The interesting part is how the incrementAndGet() method is implemented. It uses a CAS operation.

public final int incrementAndGet() {
    for (;;) {
        int current = get();
        int next = current + 1;
        if (compareAndSet(current, next))
            return next;
    }
}

The JDK itself makes more and more use of non-blocking algorithms to increase performance for every developer. Developing correct non-blocking algorithm is not a trivial task.

Fork-Join in Java 7

Java 7 introduce a new parallel mechanism for compute intensive tasks, the fork-join framework.

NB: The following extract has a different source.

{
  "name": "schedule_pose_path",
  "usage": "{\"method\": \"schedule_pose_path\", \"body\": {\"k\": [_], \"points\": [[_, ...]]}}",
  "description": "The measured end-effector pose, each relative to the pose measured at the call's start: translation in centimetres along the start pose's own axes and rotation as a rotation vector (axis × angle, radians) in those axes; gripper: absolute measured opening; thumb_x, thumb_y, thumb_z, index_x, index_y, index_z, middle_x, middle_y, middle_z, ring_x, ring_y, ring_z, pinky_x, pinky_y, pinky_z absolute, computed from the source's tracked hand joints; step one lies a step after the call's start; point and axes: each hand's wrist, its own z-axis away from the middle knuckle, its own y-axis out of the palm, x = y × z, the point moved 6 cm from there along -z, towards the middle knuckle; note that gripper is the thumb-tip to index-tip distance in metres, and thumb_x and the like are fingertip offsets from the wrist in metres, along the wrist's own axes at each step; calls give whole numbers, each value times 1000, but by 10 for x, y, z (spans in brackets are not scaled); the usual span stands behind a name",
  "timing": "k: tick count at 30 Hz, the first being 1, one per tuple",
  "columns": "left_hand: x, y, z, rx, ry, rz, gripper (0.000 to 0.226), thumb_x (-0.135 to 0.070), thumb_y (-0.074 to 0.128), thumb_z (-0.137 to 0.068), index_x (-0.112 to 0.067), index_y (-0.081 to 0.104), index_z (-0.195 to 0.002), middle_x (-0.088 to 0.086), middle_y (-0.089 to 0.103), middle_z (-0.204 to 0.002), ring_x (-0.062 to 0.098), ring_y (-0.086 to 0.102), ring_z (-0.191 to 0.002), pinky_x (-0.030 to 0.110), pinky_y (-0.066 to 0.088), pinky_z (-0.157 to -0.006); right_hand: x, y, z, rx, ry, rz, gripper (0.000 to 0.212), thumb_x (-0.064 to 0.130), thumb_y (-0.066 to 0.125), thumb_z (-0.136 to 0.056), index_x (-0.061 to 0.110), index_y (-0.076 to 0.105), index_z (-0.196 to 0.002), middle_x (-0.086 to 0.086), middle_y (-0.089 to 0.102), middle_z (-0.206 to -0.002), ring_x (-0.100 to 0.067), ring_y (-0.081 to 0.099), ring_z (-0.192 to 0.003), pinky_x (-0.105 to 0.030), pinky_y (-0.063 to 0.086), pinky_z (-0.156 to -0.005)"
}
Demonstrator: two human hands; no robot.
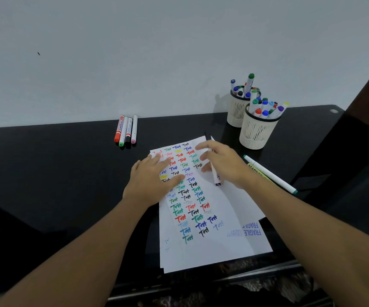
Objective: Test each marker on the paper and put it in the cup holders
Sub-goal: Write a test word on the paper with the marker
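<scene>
Covering the paper (pixel 203 209), right hand (pixel 225 165) half-hides its marker (pixel 216 177).

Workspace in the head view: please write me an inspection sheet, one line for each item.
Surface: black table, against a pale wall.
Job's things: paper covered with coloured "Test" words; four markers lying side by side near the wall; two cup holders full of markers; two more markers lying right of the paper.
Clutter: nothing seen.
Grippers: left hand rests flat on the paper; right hand holds a marker over the paper, tip hidden.
Cables: nothing seen.
Surroundings: dark panel at the right edge; patterned floor below the table's front edge.
</scene>
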Motion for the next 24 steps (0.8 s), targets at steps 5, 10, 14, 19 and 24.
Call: {"method": "schedule_pose_path", "body": {"k": [5,10,14,19,24], "points": [[1,0,1,-17,-2,24,86,-85,44,-81,-36,41,-152,-4,29,-164,17,18,-152,46,9,-125,2,-10,-7,5,38,-119,51,12,78,-91,31,47,-128,4,74,-106,-14,70,-102,-37,58,-91],[0,-2,2,-34,5,45,84,-84,47,-82,-36,43,-150,-3,31,-163,17,20,-152,45,9,-125,15,-18,-10,-90,-32,-121,19,42,55,-105,24,52,-110,-6,71,-86,-18,69,-69,-41,63,-77],[0,-2,3,-19,2,37,85,-84,46,-81,-36,42,-151,-4,30,-163,17,19,-152,46,8,-125,25,-29,-7,-204,-105,32,33,52,49,-105,27,62,-89,4,63,-78,-10,59,-72,-32,50,-70],[1,-2,2,-21,1,30,86,-86,45,-80,-36,42,-151,-4,31,-163,17,21,-152,46,10,-125,23,-31,-8,-237,-124,134,22,38,55,-106,19,65,-111,5,68,-90,-11,65,-83,-38,58,-79],[1,-1,2,-16,3,26,87,-87,44,-80,-37,42,-151,-5,31,-163,17,21,-152,46,9,-125,23,-39,-8,-280,-111,168,33,40,63,-101,18,57,-125,0,72,-115,-16,71,-96,-40,61,-87]]}}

The fork-join framework allows you to distribute a certain task on several workers and then wait for the result.

import java.util.Random;

public class Problem {
    private final int[] list = new int[2000000];

    public Problem() {
        Random generator = new Random(19580427);
        for (int i = 0; i < list.length; i++) {
            list[i] = generator.nextInt(500000);
        }
    }

    public int[] getList() {
        return list;
    }
}

Define now the Solver class as shown in the following example coding.

import java.util.Arrays;
import java.util.concurrent.RecursiveAction;

public class Solver extends RecursiveAction {
    private int[] list;
    public long result;

    public Solver(int[] array) {
        this.list = array;
    }

    @Override
    protected void compute() {
        if (list.length == 1) {
            result = list[0];
        } else {
            int midpoint = list.length / 2;
            int[] l1 = Arrays.copyOfRange(list, 0, midpoint);
            int[] l2 = Arrays.copyOfRange(list, midpoint, list.length);
            Solver s1 = new Solver(l1);
            Solver s2 = new Solver(l2);
            forkJoin(s1, s2);
            result = s1.result + s2.result;
        }
    }
}

Deadlock

A concurrent application has the risk of a deadlock. A set of processes are deadlocked if all processes are waiting for an event which another process in the same set has to cause.

For example, if thread A waits for a lock on object Z which thread B holds and thread B wait for a look on object Y which is hold by process A, then these two processes are locked and cannot continue in their processing.

This can be compared to a traffic jam, where cars(threads) require the access to a certain street(resource), which is currently blocked by another car(lock).